● **PROBLEM STATEMENT**
A single stretch of the material below is to be transcribed exactly, starting at the line with "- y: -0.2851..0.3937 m" and ending after the line with "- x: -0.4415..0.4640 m".

● **SUPPLIED DATA**
<<<<

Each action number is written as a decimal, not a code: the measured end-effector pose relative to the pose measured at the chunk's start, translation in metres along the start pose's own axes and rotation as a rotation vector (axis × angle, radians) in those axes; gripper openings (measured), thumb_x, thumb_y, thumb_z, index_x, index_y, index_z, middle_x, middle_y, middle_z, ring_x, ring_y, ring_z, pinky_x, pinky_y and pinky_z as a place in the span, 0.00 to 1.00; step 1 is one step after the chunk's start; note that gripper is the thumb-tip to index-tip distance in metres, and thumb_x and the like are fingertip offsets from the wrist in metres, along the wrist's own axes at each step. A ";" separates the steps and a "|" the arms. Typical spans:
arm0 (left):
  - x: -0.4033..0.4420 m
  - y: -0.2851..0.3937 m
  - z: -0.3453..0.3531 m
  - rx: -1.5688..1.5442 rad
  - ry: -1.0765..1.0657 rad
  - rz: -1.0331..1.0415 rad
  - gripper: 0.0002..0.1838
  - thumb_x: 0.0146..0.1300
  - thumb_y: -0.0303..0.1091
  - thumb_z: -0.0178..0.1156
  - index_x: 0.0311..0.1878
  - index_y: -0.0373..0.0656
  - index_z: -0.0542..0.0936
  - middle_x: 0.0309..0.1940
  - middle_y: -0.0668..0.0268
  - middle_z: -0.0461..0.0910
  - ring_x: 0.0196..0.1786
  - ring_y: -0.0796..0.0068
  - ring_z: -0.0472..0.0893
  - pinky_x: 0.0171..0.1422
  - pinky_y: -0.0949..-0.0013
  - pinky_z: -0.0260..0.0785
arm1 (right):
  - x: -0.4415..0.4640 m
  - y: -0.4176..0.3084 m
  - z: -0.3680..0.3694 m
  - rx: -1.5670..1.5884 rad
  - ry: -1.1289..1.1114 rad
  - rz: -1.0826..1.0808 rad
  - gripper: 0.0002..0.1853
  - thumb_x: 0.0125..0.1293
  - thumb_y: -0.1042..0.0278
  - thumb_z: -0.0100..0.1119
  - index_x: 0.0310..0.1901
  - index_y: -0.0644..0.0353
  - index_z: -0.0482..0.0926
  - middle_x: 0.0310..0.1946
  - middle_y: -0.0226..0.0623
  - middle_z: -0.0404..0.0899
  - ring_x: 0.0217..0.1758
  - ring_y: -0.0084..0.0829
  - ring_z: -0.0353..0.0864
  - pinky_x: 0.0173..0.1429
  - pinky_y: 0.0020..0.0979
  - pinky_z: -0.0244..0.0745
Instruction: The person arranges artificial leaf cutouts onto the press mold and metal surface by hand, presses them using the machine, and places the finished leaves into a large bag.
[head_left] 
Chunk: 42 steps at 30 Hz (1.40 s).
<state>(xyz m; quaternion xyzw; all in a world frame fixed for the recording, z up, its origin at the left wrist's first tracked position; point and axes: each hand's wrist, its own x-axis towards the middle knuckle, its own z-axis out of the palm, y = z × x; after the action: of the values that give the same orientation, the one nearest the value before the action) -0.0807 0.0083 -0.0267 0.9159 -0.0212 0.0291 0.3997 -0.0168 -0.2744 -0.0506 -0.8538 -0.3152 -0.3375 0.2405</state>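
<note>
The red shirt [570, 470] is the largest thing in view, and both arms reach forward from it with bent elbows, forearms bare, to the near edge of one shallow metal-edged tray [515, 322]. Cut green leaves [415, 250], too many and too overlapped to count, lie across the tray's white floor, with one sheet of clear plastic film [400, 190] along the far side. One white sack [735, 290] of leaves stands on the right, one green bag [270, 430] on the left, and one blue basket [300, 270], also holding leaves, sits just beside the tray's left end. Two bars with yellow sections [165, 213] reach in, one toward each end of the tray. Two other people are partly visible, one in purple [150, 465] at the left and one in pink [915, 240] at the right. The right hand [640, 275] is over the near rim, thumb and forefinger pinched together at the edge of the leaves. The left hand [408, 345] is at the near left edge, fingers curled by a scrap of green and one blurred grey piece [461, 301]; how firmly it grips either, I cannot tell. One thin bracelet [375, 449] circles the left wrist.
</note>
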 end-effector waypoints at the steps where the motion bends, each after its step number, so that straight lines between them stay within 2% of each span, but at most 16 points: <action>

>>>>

● **COMPLETED EXERCISE**
  - y: -0.2851..0.3937 m
  - z: -0.3453..0.3531 m
  - rx: -1.5688..1.5442 rad
  - ry: -1.0765..1.0657 rad
  - rz: -1.0331..1.0415 rad
  - gripper: 0.0002..0.1838
  - thumb_x: 0.0146..0.1300
  - thumb_y: -0.0303..0.1091
  - thumb_z: -0.0178..0.1156
  - index_x: 0.0311..0.1878
  - index_y: -0.0373..0.0656
  - index_z: -0.0542..0.0936
  - middle_x: 0.0309..0.1940
  - middle_y: -0.0668..0.0268
  - middle_z: -0.0461..0.0910
  - ring_x: 0.0196..0.1786
  - ring_y: -0.0796..0.0068
  - ring_z: -0.0472..0.0893
  - pinky_x: 0.0171..0.1422
  - pinky_y: -0.0949..-0.0013
  - pinky_z: -0.0260..0.0785
arm1 (right):
  - x: -0.4415..0.4640 m

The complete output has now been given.